Say once again, all stacks are equal. 150 people left. Taking the initial flip here leaves you with a 50% chance of nothing. Then the other 50% leaves you with: 25% 75th place ($100), 12.5% chance of 38th ($141), 6.25% chance of 19th ($185) and somewhere around 3.12% chance of FT ($3000). Adding those we get expected value of $160 or so, equating to getting in the top 20% of the still present field. In the SNG, flipping on the bubble would however leave you with an average outcome lower than 4th place (equating to getting below top 50% of the still present field.)

This basically just looks at how in an MTT, flipping on the bubble isn't -ev the way it is in an SNG. It doesn't even take into account how having a big stack is key for further chip accumulation without flips, which is probably the main reason why you'd take a MTT gamble that you wouldn't take in an SNG.

Also this was like the first time I tried to use math to showcase something in like, many years, bear with me if I fucked up. xd

lol POKER 

Jelle   Belgium. Jun 08 2015 18:43. Posts 3476

Nono that made total sense u convinced me. Thanks a lot! Damn I think I spewed a lot on the bubble actually trying to run people over too much and calling shoves for pot odds and winning some chips but also usually being the first guy at risk and bubbling a lot. I can also see how those mistakes are enough to wipe out my earnings at the earlier levels because they all happen at such a critical stage.

GroT 

SuperCardUser   United States. Jun 10 2015 22:18. Posts 83

Jelle maybe your shoving is ok if you have smaller stacks behind you that you can put pressure on. But calling shoves you should probably be super tight in bubble situations KK+ maybe. I may be wrong, I've been putting in work with ICMizer and looking at ranges for these type of situations and when you get close to pay jumps all ranges tighten up and the calling ranges go squeaky tight.
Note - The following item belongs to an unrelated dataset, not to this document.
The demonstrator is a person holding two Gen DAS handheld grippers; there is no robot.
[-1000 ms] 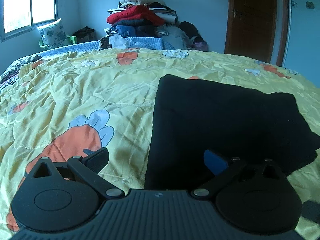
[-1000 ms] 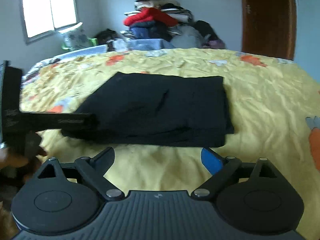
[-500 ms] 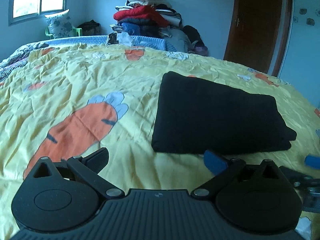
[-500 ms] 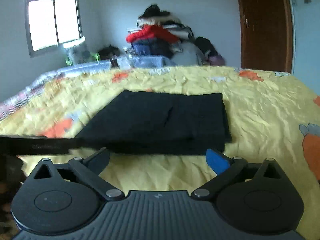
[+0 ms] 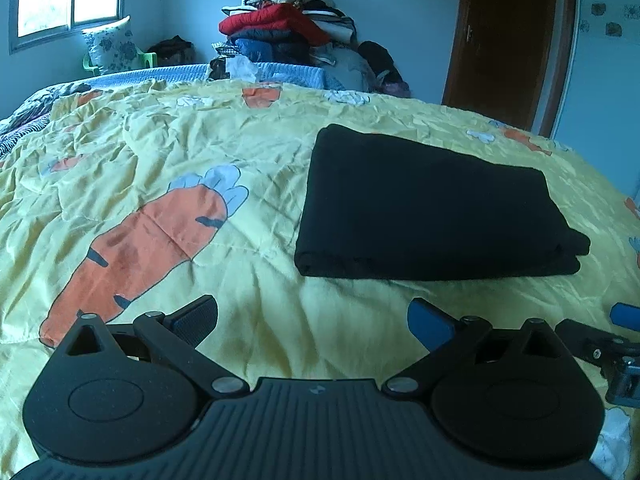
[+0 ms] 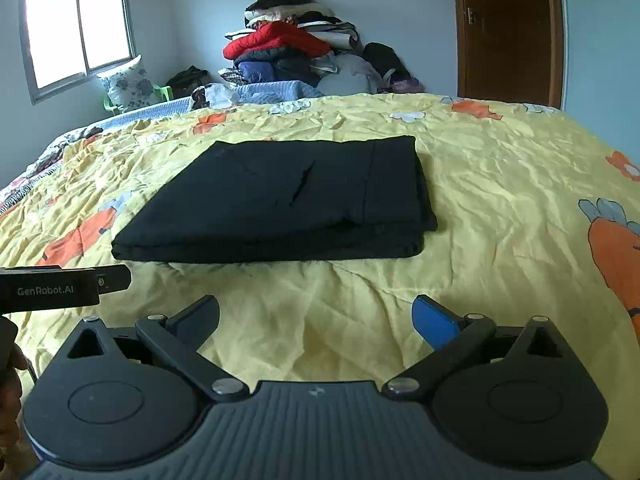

SuperCardUser   United States. Jun 10 2015 22:19. Posts 83

But I'm not authority yet so make sure you double check with pros.


SuperCardUser   United States. Jun 10 2015 22:22. Posts 83

But of course your stack size needs to be taken into account. I'm talking like a 10 bb stack size. If you have huge stack that's not in danger you can really open up . Mid size stack gotta stay tight. Really small stack gotta open up shove range and tighten up call. Anyone know if this is incorrect let me know. I love any feedback. Thanks.